Zhang Xing; Liu Yu-Lin; Li Gang; Yan Shao-An; Xiao Yong-Guang; Tang Ming-Hua

doi:10.7498/aps.73.20231564

Abstract

With the development of nanoscale circuit technology, the on-track error rate of digital circuit and the effect of single event upset have become more pronounced. The radiation resistance research on DICE SRAM or DICE flip-flop device has been carried out extensively, including 65 nm, 90 nm, and 130 nm. However, the research on 55 nm DICE latch has not been reported. Using a three-dimensional device model of the 55 nm bulk silicon process established by the simulation tool TCAD, we verify the reinforcement performance of the DICE circuit, and clarify the effects of different incident conditions on DICE circuits. At the same time, we carry out a comparison of anti-SEU performance between NMOS transistor and PMOS transistor in the 55 nm process through comparative simulation experiments and quantitative analysis. The result shows that one of the important factors is the LET value which affects the generation rate of electron-hole pairs. A higher LET value will extend the upset recovery time of device and increase the peak of voltage. In addition, the difference in charge-sharing mechanism between transistors leads to the recovery time of PMOS higher than that of NMOS. As the angle of incidence increases, the charge-sharing mechanism between adjacent devices is enhanced, and electron-hole pairs ionized in sensitive regions increase. Due to the difference in charge mobility, the sensitivity of the angle of incidence of Nhit in DICE is much greater than that of Phit. Therefore, strict tilt angle incident test evaluation is required for DICE device before practical application. Finally, the large distance between adjacent MOS tubes will weaken the charge-sharing mechanism and reduce the charge collection of adjacent MOS tubes. Simulation result shows that the distance between the MOS transistors in the 55 nm process cannot be less than 1.2 μm. The relevant simulation results can provide a theoretical basis and data for supporting the study of the physical mechanism of SEU and reinforcement technology, thereby promoting the application of memory devices to the aerospace field.

Keywords:

Erratum

Erratum: Three-dimensional numerical simulation of single event upset effect based on 55 nm DICE latch unit [Acta Phys. Sin. 2024, 73(6): 066103]

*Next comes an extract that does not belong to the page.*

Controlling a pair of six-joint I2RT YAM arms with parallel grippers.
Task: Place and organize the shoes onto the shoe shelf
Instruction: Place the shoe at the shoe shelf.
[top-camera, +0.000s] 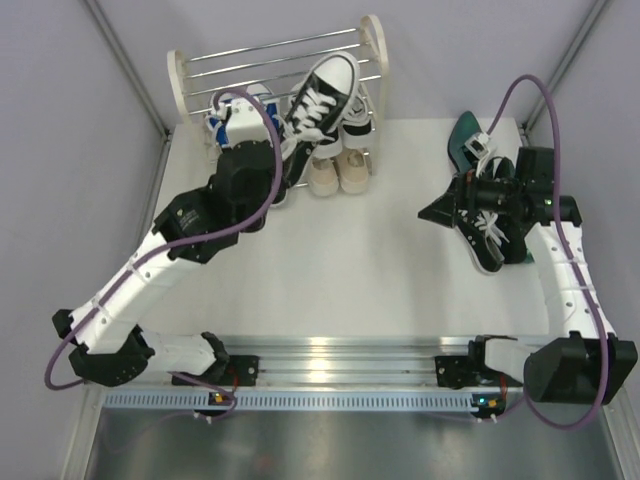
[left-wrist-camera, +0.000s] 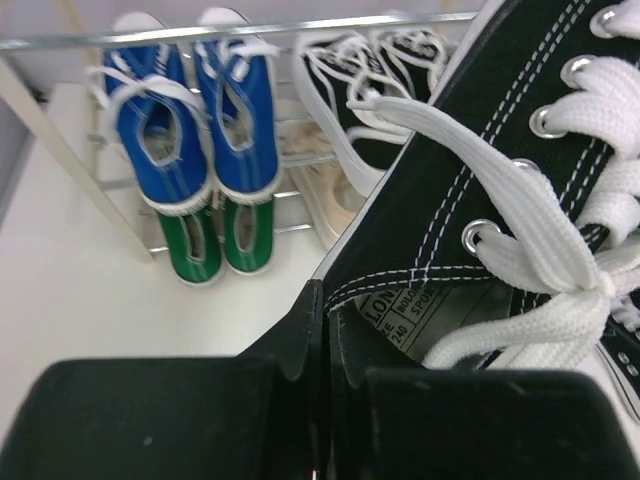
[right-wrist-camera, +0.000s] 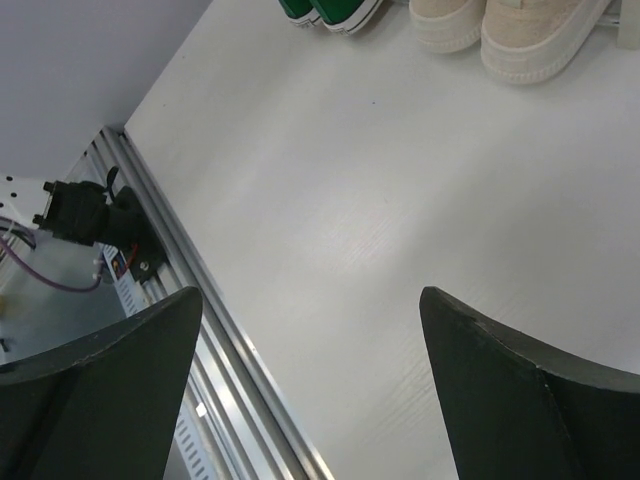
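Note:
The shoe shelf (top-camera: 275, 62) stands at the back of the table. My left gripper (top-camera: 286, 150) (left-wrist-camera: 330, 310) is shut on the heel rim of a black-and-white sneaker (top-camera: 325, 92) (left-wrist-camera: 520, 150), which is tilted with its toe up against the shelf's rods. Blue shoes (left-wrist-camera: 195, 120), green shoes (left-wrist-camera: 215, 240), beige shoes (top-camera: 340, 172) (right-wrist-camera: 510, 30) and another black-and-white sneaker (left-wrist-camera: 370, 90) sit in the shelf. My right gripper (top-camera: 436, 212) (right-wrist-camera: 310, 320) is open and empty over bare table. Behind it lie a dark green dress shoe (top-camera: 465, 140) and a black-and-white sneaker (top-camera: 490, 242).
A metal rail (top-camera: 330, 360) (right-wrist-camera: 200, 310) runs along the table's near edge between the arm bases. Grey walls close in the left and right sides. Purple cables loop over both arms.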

Zhang Xing, Liu Yu-Lin, Li Gang, Yan Shao-An, Xiao Yong-Guang, Tang Ming-Hua. Erratum: Three-dimensional numerical simulation of single event upset effect based on 55 nm DICE latch unit [Acta Phys. Sin. 2024, 73(7): 079901]. Acta Phys. Sin., 2024, 73(7): 079901. doi: 10.7498/aps.73.079901

Authors and contacts

School of Materials Science and Engineering, Xiangtan University, Xiangtan 411105, China

Corresponding author: Tang Ming-Hua, tangminghua@xtu.edu.cn

Funds: Project supported by the National Natural Science Foundation of China (Grant Nos. 92164108, U23A20322, 11835008), the Natural Science Foundation of Hunan Province, China (Grant Nos. 2023JJ50009, 2023JJ30599), and the Radiation Application Innovation Center Fund, China (Grant No. KFZC2020020901).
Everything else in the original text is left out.